Safe navigation operator

Jeyvison Nascimento jeynoronha at gmail.com
Thu Jan 17 12:56:00 UTC 2019


Hi Brian :)

Yes, of course it has been discussed before — many, many times.
>
> As a language feature, it clears the already-high bar of “not a dumb
> idea.”  (You’d be surprised at what percentage of proposed features do not
> clear this bar.)  So, I hear you ask, then why haven’t we done it already?
> Because even the not-dumb ideas have to clear a much higher bar to get into
> the language.  And there are many reasons why we might not, even though
> other languages have demonstrated that it is a workable and arguably useful
> feature.
>

Glad it wasn't sometinhg dumb , although i always get a little worried
about what one defines as dumbness ^^


> (If you are under the impression that this is a “small tweak”, please
> delete that notion from your head now :)
>

That wasn't exactly what i was thinking but i realized that it could
involve more than i could know.


>
> One reason why I would not consider this feature at this point is that it
> is useless if the type of the field being referenced is a primitive; in
> order to make this feature not do something silly at this point, we’d need
> nullable primitives types (`int?`).  C# went this way, and its a valid way,
> but it’s not a small tweak.
>
>
hmmm, actually primitives wouldn't be the problem , i imagine.
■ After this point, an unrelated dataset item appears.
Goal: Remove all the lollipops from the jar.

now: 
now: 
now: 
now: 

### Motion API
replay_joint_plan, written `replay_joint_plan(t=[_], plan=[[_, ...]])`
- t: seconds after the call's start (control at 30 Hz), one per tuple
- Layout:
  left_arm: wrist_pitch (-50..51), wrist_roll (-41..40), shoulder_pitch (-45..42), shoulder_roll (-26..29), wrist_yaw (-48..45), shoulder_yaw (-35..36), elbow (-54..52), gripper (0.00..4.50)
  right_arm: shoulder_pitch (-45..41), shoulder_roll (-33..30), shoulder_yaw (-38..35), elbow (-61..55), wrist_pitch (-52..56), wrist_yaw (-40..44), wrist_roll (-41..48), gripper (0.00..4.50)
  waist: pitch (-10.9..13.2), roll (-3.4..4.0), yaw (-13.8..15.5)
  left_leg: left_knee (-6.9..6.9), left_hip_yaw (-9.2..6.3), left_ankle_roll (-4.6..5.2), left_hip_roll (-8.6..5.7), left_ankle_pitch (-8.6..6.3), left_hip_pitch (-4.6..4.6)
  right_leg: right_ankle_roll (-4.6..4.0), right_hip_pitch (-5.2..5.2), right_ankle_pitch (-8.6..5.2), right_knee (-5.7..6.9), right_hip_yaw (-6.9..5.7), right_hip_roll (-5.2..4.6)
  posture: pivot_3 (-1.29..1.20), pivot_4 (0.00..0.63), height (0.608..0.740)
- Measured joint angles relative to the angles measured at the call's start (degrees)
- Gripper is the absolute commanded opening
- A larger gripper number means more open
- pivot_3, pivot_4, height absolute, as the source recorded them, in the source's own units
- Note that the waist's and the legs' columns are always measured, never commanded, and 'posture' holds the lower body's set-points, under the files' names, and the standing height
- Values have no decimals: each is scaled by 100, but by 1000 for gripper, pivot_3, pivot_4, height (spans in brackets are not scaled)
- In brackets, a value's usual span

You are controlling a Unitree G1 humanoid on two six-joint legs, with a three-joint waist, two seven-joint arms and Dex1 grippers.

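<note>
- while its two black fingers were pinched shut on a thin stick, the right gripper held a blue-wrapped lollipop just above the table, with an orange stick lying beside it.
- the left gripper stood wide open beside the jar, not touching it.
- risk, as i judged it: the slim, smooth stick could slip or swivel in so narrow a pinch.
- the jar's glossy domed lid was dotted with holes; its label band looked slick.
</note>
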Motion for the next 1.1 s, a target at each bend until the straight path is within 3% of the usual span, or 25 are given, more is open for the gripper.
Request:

It would be
applied only to objects. But i get your point about the diferent scenarios
that we would have to think about.


> I think  your main argument is “a lot of people like it.”  Which is true.
> Which is to say, it has a benefit.  But we cannot possibly do every feature
> that has a nonzero benefit; even if the costs were zero (which they are
> not), the complexity of the language would explode.  So we have to make
> these decisions on the basis of evaluating whether a given feature offers
> us the best return on effort, cost, and complexity.
>
> I think this is an OK feature, but I would rather spend my budget on
> pattern matching, records, value types, and specialized generics.
>
>
Totally understand this. If there are priorities, they should be addressed
first. :)

It helped a lot :) Thank you all for your Answers.

A last question: Is amber open to community help on development? I mean, i
random guy like me could help on talk about and develop new features?